DAVA : Ticari Şirket (Fesih İstemli)
DAVA TARİHİ : 06/12/2021
KARAR TARİHİ : 10/05/2023

Mahkememizde görülmekte olan Ticari Şirket (Fesih İstemli) davasının yapılan açık yargılaması sonunda,

GEREĞİ DÜŞÜNÜLDÜ:
DAVA:Davacı vekili dava dilekçesinde özetle; müvekkillerinin —- ülkesi vatandaşları olduğu, —–T.C. kimlik numaralı şirket müdürü —– ile birlikte, her çeşit asansör ve malzemelerinin montajı, imalatı, alım satımı, bakım onarımı, ithalat ve ihracatı ve dilekçe ekinde sunulan —– detayları ile kayıtlı olan işleri yapmak üzere 24 Ekim 2018 tarihinde limited şirket kurarak ticaret siciline kayıt ve ilan işlemlerinin tamamlandığı, şirketin kuruluştaki ilk isminin —–olduğu, sonradan isim tashihi yapılarak dilekçe başlığındaki isim ile sicile kayıt edildiği, şirketin 3 hissedarının bulunduğu, şirket müdürünün hissesinin %14, müvekkillerin hisselerinin ise %43’er pay olarak kararlaştırıldığı, şirket müdürü ile müvekkillerinin başlangıçta iyi niyet ve güven ilişkisi içerisinde şirketi kurmalarına rağmen, şirketin kuruluşundan bir süre sonra şirket müdürünün, hukuki yükümlülüklerine aykırı hareket ettiğini, şirketin kurulduğu günden bu yana faaliyetlerini ve ticaretini aralıksız olarak sürdürdüğü, TTK 617. maddesine aykırı olarak bu güne değin genel kurul toplantısının hiç yapılmadığını ve davalı şirket müdürünün genel kurulu toplantıya çağırmadığını, şirketin mali müşavirinin şirket müdürünün samimi arkadaşı olduğu, ihtiyati tedbir taleplerinin bulunduğunu, şirketin kullanımında olan kiralık depoda milyonlarca TL değerinde ticari mal olduğu, şirket adına kayıtlı olan—-marka —– plakalı aracın mevcut olduğu, ihtiyati tedbir ve delil tespiti taleplerinin tensiben kabulüne, davalı şirket müdürü ile müvekkillerin ortağı olduğu, —— TTK ilgili hükümleri mucibince feshi ve tasfiyesine, şirket malvarlığının değerinin Mahkemece bilirkişi raporu ile tespit edilmesinden sonra şirket ortaklarına, şirket hisseleri nispetinde paylaştırılmasına, yargılama giderleri ve vekalet ücretinin davalı tarafa yükletilmesine karar verilmesini talep ve dava etmiştir.

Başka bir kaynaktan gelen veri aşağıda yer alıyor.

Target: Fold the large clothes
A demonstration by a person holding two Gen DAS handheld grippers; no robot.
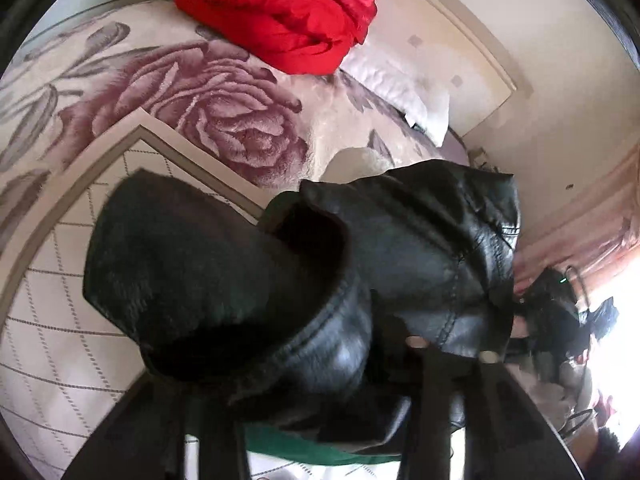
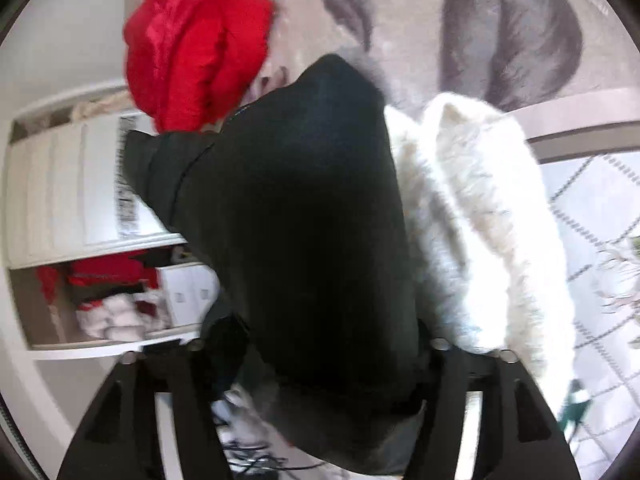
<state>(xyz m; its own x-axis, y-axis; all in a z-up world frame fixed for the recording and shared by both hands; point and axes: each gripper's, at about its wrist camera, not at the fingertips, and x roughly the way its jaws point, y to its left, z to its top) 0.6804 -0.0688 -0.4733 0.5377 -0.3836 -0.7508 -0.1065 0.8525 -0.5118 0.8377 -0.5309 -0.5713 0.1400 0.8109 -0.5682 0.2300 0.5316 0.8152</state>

CEVAP :Davalı vekili cevap dilekçesinde özetle; davacı yanın sonuçlarından doğrudan etkilenecek olan dava dışı diğer ortak ve şirket müdürü—– gerçekleştirdiği iddia edilen fiillerle davacıların şirketin feshi ve tasfiyesini talep etmesi sebebiyle HMK 61. Maddesi uyarınca huzurdaki davanın ihbar edilmesini talep ettiklerini, —– (T.C. Kimlik No:—–) Adres:——söz konusu davanın açılmasında hukuki yarar yokluğu olduğu, Türk Ticaret Kanunu (TTK) 621/1 (i) bendi kapsamında Genel Kurulda temsil edilen oyların en az üçte ikisinin ve oy hakkı bulunan esas sermayenin tamamının salt çoğunluğunun bir arada bulunması halinde şirketin feshi istenebileceği, davacıların belirttiği şekilde %86 hisseye sahip olan davacıların söz konusu kararları alabileceği, şirketin sonlandırılması ve tasfiyesini gerektiren bir haklı neden olmadığı, Genel Kurul’un 2019, 2020 ve 2021 yıllarında toplantıya çağrılmasının TTK 617/1 maddesinin ihlal edilmesi fesih sonucu doğurmayacağı, davacıların bugüne kadar karın dağıtılması talebiyle TTK 411-412 hükümlerine göre Genel Kurul’u toplantıya çağırabilecekken bu çağrı ve talep yerine şirketin feshini talep etmesinin abestle iştigal olduğu, —— Genel Müdürlüğü Elektronik Posta Daire Başkanlığı’ndan davalı müvekkili şirketin —-hesabının nasıl aktive edildiği, kime bildirildiği, kime teslim edildiğine, ilk defa hangi tarihte —- hesabına girildiğine dair —– kayıtlarına dair kayıtların celbini, —– hesabının mevzuata aykırı olarak aktif hale getirildiği gözetilerek, eski hale getirme taleplerinin kabulunü, davanın —–ihbar edilmesini, davacı tarafın haksız ve hukuka aykırı davasının reddi ile yargılama giderleri ile vekalet ücretinin davacı taraf üzerine bırakılmasına karar verilmesini talep etmiştir. Davalı vekili safahattan vekillikten çekilmiştir.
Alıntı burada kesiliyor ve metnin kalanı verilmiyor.